What is needed: Output the listing verbatim, leaving out every picture.

The data:
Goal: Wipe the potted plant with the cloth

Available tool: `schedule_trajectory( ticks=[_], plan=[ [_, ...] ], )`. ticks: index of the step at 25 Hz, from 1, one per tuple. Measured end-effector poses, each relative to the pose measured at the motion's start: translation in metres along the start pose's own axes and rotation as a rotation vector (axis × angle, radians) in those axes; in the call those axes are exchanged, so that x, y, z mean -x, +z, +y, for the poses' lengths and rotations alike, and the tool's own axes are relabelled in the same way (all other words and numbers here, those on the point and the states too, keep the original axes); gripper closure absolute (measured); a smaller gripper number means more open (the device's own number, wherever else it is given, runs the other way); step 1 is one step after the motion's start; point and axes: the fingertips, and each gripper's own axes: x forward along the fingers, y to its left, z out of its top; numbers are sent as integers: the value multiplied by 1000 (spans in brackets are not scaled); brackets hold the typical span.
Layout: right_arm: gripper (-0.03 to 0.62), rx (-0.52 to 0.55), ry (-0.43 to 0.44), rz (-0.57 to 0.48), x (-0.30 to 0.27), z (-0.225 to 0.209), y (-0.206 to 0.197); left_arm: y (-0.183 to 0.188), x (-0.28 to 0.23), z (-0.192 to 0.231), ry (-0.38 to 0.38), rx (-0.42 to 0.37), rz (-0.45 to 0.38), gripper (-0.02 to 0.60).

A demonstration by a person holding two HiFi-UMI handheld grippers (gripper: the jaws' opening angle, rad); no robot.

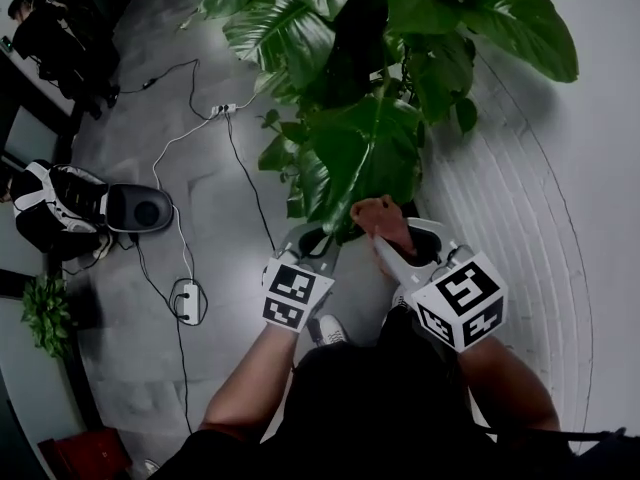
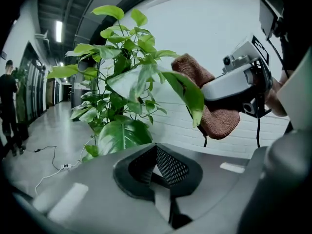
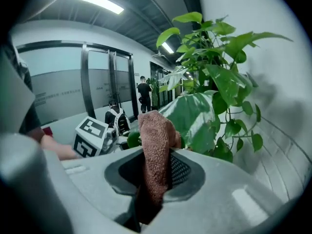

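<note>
From the head view, the potted plant (image 1: pixel 365 138) stands on the far side of the grey floor (image 1: pixel 220 218), beside a white brick wall (image 1: pixel 520 208). The right tongs (image 1: pixel 398 236) grip a brown cloth (image 1: pixel 380 216) just under its lowest leaves. The left tongs (image 1: pixel 312 240) sit just left of them. A power strip (image 1: pixel 190 303) and a backpack (image 1: pixel 50 206) lie further left.

In the left gripper view, the left tongs' jaws are together with nothing between them. Beyond them, the cloth bulges out of the right tongs behind one drooping leaf; I cannot tell whether they touch.

In the right gripper view, the jaws pinch the cloth, which stands up in a fold in front of a broad leaf. A person (image 3: pixel 144 94) stands far down the hall.
</note>
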Motion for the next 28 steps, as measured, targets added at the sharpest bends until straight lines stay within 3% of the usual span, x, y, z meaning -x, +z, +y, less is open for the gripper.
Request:
schedule_trajectory(
  ticks=[5, 12, 16, 22, 25, 28],
  plan=[
    [525, 168, 36, 13, 17, 18, 5, 1, 10, 16, 24, 6, 2, 565],
    [525, 235, 121, -153, 68, 27, 101, 9, 13, 38, 49, 42, -11, 565],
    [525, 379, 69, -128, 77, 7, 147, 22, 5, 35, 27, 43, -30, 565],
    [525, 608, -52, -70, 16, -36, 192, 32, -25, 33, -19, 64, -43, 565],
    [525, 663, -95, -35, -20, -55, 192, 40, -43, 40, -17, 53, -52, 565],
    [526, 651, -97, 24, -42, -70, 175, 59, -51, 43, -23, 34, -82, 565]
  ],
)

The completed task:
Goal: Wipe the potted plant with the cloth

Available tool: `schedule_trajectory( ticks=[_], plan=[ [_, ...] ], )`. ticks: index of the step at 25 Hz, from 1, one per tuple. Measured end-effector poses, each relative to the pose measured at the motion's start: translation in metres along the start pose's own axes and rotation as a rotation vector (axis × angle, radians) in those axes; in the call those axes are exchanged, so that x, y, z mean -x, +z, +y, for the poses' lengths and rotations alike, and the tool's own axes are relabelled in the same way (all other words and numbers here, those on the point and the states too, keep the original axes); gripper closure absolute (measured); a smaller gripper number means more open (the device's own number, wherever else it is given, runs the other way); step 1 is one step after the motion's start; point and axes: the fingertips, and each gripper's own axes: x forward along the fingers, y to its left, z out of its top; numbers are sent as integers: the value multiplied by 1000 (spans in brackets are not scaled); brackets hold the typical span.
Layout: right_arm: gripper (-0.03 to 0.62), rx (-0.52 to 0.55), ry (-0.43 to 0.44), rz (-0.57 to 0.48), x (-0.30 to 0.27), z (-0.225 to 0.209), y (-0.206 to 0.197); left_arm: y (-0.183 to 0.188), x (-0.28 to 0.23), z (-0.192 to 0.231), ry (-0.38 to 0.38), rx (-0.42 to 0.37), rz (-0.45 to 0.38), gripper (-0.02 to 0.60).

A demonstration by a person holding two HiFi-UMI handheld grippers (gripper: the jaws' opening angle, rad); no robot.


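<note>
From the head view, the potted plant (image 1: pixel 365 138) stands on the far side of the grey floor (image 1: pixel 220 218), beside a white brick wall (image 1: pixel 520 208). The right tongs (image 1: pixel 398 236) grip a brown cloth (image 1: pixel 380 216) just under its lowest leaves. The left tongs (image 1: pixel 312 240) sit just left of them. A power strip (image 1: pixel 190 303) and a backpack (image 1: pixel 50 206) lie further left.

In the left gripper view, the left tongs' jaws are together with nothing between them. Beyond them, the cloth bulges out of the right tongs behind one drooping leaf; I cannot tell whether they touch.

In the right gripper view, the jaws pinch the cloth, which stands up in a fold in front of a broad leaf. A person (image 3: pixel 144 94) stands far down the hall.
</note>
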Motion for the next 28 steps, as measured, targets added at the sharpest bends until straight lines stay within 3% of the usual span, x, y, z meaning -x, +z, +y, less is open for the gripper.
Request:
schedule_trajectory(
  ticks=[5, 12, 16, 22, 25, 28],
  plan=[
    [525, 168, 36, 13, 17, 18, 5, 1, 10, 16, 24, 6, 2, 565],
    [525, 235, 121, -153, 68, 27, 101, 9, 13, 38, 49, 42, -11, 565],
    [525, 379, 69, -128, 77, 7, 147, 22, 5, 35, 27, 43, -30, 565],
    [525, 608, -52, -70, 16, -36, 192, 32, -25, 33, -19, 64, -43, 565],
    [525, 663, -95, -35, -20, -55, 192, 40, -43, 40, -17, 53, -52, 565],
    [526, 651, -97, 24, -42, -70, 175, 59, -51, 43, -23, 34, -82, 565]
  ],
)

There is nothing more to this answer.